**WHAT YOU SHOULD DO:**
Set out the listing word for word. End with the line that contains "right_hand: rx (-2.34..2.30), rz".

--*--

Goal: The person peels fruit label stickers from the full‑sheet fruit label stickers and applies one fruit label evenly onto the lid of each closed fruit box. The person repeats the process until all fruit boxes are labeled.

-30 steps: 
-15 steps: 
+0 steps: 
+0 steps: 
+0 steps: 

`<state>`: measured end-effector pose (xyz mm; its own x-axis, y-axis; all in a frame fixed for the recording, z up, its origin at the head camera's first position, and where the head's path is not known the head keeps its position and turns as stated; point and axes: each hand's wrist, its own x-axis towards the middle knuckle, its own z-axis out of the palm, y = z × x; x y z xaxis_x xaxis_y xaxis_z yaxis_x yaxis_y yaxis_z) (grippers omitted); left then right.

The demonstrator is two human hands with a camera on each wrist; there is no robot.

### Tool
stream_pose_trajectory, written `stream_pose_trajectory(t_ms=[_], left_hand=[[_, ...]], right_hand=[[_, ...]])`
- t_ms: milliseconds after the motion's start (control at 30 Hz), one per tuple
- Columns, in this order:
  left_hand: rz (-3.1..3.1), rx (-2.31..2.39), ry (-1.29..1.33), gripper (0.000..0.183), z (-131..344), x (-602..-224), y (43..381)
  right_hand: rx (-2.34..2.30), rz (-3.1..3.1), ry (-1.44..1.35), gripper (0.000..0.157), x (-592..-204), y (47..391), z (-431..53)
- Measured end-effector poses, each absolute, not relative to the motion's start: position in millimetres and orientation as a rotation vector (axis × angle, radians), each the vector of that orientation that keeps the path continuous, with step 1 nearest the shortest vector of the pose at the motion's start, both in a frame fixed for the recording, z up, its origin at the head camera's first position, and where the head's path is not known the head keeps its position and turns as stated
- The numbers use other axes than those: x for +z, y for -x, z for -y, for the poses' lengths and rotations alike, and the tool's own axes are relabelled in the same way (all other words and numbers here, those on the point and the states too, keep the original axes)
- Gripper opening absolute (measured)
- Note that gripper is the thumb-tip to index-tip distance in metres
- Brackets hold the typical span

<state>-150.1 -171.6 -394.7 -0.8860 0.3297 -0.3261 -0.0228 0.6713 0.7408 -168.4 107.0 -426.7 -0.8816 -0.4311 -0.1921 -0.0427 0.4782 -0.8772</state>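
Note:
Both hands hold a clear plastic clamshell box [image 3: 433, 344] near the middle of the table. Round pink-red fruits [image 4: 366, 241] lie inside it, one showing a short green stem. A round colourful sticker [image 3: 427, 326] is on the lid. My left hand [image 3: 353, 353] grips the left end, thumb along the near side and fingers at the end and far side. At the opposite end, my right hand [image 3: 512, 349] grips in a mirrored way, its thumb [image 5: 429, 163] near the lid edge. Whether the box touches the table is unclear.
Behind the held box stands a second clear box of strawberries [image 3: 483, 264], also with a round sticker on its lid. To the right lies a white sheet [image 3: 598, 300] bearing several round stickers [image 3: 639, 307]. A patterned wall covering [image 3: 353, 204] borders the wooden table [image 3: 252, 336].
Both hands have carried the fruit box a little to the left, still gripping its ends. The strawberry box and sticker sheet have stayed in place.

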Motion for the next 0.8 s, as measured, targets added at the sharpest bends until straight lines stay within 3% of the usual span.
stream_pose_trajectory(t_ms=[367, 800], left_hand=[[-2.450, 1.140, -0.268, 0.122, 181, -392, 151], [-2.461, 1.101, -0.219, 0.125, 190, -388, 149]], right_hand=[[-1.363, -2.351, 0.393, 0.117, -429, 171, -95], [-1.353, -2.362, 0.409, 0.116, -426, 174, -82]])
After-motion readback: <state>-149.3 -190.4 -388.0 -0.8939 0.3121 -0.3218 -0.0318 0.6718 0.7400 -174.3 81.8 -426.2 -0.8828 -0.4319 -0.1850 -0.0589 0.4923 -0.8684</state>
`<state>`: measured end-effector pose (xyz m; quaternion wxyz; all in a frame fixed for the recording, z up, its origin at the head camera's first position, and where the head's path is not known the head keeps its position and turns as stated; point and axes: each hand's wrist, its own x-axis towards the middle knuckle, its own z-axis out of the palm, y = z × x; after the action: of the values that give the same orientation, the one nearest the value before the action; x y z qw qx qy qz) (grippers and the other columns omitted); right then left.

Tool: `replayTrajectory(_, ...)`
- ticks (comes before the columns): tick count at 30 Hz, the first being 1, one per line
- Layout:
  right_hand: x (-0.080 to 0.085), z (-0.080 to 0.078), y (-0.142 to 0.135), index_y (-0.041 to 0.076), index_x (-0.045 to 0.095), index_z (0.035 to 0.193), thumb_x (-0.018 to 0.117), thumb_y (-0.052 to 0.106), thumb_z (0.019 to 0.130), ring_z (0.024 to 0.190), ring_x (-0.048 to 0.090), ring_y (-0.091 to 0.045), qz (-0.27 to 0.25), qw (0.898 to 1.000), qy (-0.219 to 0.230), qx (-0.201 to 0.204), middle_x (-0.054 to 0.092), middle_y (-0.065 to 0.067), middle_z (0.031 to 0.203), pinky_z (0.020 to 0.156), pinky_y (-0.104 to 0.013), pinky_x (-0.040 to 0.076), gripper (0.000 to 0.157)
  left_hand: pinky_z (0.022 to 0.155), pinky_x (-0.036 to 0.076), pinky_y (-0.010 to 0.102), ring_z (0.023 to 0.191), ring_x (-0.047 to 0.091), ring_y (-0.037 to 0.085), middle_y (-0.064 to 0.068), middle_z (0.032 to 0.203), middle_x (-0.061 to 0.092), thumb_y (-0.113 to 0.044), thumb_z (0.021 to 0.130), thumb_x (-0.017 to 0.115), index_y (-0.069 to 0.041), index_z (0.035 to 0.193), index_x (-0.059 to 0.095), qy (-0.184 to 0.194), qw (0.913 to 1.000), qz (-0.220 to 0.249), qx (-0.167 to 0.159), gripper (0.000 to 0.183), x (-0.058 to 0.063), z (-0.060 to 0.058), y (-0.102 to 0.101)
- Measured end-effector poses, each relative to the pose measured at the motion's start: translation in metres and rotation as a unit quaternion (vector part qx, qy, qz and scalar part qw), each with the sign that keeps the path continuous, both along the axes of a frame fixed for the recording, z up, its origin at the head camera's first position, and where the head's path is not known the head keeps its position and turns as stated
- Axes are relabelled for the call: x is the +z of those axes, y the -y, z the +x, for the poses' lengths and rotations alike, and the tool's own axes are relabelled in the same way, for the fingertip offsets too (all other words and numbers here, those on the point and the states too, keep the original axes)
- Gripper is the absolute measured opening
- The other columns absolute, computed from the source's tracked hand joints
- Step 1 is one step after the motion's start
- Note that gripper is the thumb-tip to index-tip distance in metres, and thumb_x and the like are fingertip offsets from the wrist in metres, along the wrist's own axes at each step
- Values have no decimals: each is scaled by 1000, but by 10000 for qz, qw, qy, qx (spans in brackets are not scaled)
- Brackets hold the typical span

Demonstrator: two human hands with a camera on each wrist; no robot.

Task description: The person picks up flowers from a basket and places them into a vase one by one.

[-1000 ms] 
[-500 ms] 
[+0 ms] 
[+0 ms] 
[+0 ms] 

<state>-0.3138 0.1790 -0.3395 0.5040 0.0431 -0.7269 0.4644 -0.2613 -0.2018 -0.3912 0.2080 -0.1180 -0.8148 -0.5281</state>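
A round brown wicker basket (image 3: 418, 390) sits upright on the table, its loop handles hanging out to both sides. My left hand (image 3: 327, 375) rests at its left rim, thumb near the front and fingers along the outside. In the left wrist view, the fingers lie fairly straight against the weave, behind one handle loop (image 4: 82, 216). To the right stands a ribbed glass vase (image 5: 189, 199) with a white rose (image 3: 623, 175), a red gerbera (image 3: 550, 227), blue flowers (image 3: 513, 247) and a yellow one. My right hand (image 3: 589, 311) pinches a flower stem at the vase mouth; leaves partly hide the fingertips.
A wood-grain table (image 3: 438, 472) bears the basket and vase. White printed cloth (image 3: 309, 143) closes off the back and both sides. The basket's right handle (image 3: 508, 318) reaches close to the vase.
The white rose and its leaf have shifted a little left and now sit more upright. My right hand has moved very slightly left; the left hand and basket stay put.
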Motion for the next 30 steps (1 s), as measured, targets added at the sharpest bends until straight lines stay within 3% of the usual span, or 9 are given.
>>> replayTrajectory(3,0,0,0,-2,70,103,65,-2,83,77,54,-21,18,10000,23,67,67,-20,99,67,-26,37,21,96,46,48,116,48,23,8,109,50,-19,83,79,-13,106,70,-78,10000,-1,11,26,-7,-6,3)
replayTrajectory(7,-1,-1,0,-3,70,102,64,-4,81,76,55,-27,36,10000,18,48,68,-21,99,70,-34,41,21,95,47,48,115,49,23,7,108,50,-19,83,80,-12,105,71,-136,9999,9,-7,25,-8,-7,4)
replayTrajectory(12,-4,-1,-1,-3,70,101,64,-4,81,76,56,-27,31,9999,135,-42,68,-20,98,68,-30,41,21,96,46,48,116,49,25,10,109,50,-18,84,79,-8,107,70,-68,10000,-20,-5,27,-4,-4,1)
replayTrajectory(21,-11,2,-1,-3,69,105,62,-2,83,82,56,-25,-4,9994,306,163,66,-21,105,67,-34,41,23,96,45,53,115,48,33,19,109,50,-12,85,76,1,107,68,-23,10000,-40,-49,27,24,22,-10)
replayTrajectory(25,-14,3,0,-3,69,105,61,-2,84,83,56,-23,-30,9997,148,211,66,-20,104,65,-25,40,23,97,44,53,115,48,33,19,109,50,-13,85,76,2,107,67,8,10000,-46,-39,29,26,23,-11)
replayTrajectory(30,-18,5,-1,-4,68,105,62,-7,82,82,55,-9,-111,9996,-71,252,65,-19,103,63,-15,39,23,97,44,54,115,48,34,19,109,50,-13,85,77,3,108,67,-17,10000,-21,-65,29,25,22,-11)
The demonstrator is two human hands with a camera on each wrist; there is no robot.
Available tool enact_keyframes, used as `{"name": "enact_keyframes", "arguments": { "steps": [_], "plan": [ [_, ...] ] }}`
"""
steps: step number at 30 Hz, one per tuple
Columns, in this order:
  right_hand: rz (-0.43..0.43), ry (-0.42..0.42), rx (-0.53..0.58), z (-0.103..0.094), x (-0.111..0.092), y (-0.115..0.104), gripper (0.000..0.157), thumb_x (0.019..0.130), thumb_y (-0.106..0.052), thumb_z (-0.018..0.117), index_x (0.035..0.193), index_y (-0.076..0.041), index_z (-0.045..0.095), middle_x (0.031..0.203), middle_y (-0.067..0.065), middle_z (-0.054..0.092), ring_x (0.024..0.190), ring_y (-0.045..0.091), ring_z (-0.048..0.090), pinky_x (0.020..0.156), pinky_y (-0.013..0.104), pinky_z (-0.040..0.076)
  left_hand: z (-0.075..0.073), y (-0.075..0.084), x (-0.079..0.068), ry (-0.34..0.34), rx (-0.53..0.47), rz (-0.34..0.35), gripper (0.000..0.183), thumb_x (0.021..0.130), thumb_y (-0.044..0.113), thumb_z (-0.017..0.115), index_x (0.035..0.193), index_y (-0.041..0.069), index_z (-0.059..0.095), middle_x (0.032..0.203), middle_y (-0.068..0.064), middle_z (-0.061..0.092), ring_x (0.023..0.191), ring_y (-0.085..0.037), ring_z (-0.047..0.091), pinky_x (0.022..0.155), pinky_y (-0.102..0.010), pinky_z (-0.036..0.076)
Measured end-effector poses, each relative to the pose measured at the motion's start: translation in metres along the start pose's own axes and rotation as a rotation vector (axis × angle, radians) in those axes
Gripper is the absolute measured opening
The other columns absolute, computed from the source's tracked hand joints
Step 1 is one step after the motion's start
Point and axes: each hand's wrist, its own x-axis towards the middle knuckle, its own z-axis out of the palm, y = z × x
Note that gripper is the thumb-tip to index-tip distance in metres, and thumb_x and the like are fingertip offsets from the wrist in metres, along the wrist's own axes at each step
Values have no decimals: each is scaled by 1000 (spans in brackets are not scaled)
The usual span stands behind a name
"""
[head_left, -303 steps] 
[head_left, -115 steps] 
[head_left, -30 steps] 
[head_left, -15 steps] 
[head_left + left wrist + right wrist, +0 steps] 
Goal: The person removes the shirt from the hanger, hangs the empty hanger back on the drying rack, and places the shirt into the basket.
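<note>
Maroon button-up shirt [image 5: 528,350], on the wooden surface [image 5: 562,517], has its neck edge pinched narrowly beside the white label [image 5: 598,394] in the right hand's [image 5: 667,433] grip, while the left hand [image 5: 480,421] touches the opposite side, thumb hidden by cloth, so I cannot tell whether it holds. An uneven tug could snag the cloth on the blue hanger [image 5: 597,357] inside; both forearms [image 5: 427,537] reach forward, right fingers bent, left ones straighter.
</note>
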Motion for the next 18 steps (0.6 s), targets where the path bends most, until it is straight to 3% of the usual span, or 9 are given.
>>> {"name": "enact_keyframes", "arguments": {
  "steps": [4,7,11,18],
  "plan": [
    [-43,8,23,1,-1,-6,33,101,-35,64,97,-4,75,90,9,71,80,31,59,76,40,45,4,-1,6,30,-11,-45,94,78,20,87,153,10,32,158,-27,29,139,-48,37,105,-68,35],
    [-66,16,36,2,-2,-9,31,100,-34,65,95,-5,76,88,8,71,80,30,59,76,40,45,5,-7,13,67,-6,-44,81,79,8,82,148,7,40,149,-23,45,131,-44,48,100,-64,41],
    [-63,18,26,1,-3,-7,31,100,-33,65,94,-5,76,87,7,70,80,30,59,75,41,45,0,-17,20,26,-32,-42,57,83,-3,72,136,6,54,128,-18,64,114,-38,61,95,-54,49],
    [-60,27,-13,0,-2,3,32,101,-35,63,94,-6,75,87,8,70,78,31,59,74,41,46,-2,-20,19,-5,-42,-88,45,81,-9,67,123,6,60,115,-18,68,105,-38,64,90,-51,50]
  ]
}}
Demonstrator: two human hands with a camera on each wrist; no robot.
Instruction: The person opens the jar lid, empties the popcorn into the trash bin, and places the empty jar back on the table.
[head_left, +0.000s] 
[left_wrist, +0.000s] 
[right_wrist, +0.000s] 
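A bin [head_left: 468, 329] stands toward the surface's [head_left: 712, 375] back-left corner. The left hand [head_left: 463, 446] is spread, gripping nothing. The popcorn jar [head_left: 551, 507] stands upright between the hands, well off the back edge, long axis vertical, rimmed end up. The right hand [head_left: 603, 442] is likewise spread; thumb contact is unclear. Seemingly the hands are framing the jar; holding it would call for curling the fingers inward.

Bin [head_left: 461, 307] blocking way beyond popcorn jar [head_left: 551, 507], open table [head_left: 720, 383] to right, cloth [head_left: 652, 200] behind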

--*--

**SOLUTION TO THIS EXERCISE:**
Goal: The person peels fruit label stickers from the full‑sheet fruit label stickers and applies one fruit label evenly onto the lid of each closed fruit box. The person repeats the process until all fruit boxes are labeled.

-30 steps: 
-15 steps: 
+0 steps: 
+0 steps: 
+0 steps: 

`<state>`: measured end-effector pose (xyz mm; its own x-axis, y-axis; all in a frame fixed for the recording, z up, its origin at the head camera's first position, and where the head's path is not known the head keeps its position and turns as stated; point and axes: each hand's wrist, its own x-axis towards the middle knuckle, its own z-axis out of the palm, y = z × x; x y z xaxis_x xaxis_y xaxis_z yaxis_x yaxis_y yaxis_z) (grippers omitted); left then right.

The demonstrator is two human hands with a camera on each wrist; there is no robot.

### Tool
stream_pose_trajectory, written `stream_pose_trajectory(t_ms=[_], left_hand=[[_, ...]], right_hand=[[_, ...]])`
- t_ms: milliseconds after the motion's start (control at 30 Hz), one per tuple
- Columns, in this order:
  left_hand: rz (-3.1..3.1), rx (-2.31..2.39), ry (-1.29..1.33), gripper (0.000..0.183), z (-131..344), x (-602..-224), y (43..381)
  right_hand: rx (-2.34..2.30), rz (-3.1..3.1), ry (-1.44..1.35), gripper (0.000..0.157), x (-592..-204), y (47..391), z (-431..53)

The work on this exercise is done.